A severe headache, which Clarke experienced during her workout with her trainer, is often the first sign of a subarachnoid hemorrhage. Often people describe it as the worst headache they've ever had, similar to being struck by a bolt of lightening. Some of the other most common symptoms of a brain aneurysm include the following:
How is a brain aneurysm treated?
There are two different treatment options for a brain aneurysm: surgical clipping and endovascular coiling. These two procedures have risk of bleeding in the brain and loss of blood flow to the brain.
According to the Mayo Clinic, surgical clipping is a procedure in which a neurosurgeon removes a section of your skull to locate the blood vessel that's causing the aneurysm and then inserts a tiny metal clip on the neck of the aneurysm to stop it from leaking or bursting.
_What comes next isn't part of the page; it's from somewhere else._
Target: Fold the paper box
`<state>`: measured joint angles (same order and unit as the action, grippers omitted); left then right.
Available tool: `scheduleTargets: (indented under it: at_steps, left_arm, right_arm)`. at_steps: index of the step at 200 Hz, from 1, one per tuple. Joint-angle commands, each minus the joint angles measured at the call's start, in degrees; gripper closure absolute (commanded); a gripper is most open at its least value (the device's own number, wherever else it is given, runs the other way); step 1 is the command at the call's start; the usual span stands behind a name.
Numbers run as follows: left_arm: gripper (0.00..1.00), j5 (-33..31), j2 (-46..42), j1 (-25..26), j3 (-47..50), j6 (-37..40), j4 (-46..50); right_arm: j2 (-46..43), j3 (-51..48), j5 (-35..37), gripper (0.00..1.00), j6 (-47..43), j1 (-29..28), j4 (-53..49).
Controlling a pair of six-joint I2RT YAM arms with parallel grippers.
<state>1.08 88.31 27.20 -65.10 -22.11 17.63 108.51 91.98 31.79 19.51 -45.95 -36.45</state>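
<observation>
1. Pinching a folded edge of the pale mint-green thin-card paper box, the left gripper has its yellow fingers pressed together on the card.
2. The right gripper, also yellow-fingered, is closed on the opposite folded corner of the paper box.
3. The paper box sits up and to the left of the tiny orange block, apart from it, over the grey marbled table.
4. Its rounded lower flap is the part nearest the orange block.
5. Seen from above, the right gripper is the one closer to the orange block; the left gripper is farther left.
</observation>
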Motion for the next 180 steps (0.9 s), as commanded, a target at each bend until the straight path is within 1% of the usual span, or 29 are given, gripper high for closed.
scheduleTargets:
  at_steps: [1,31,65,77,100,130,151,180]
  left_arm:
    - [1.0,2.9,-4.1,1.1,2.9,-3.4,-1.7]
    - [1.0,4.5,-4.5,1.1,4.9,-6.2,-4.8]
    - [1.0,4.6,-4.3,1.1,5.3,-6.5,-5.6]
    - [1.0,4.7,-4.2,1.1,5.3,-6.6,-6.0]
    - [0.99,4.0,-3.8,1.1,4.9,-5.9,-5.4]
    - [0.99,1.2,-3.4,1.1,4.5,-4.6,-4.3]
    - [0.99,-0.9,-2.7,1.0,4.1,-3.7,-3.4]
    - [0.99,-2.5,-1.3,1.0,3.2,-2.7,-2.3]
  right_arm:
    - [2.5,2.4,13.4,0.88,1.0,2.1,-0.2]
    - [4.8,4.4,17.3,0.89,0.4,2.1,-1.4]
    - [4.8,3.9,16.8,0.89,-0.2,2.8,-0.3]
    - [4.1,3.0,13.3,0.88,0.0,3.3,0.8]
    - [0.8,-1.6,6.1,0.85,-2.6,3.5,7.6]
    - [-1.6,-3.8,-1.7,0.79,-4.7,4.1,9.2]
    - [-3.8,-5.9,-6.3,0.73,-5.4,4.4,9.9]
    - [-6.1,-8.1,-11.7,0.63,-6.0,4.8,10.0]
Endovascular coiling is a less invasive surgery and involves placing a catheter into an artery, usually your groin, that leads to the aneurysm. Then, the neurosurgeon pushes a soft platinum wire through the catheter leading to the aneurysm. The wire coils up in the aneurysm to seal the aneurysm from the artery. Some other treatment options for ruptured brain aneurysms include pain relievers, calcium channel blockers, and anti-seizure medications.
Toward the end of her essay, Clarke emphasizes that she is doing better than ever. "In the years since my second surgery I have healed beyond my most unreasonable hopes. I am now at a hundred percent," she wrote. "Beyond my work as an actor, I've decided to throw myself into a charity I've helped develop in conjunction with partners in the U.K. and the U.S. It is called SameYou, and it aims to provide treatment for people recovering from brain injuries and stroke. I feel endless gratitude."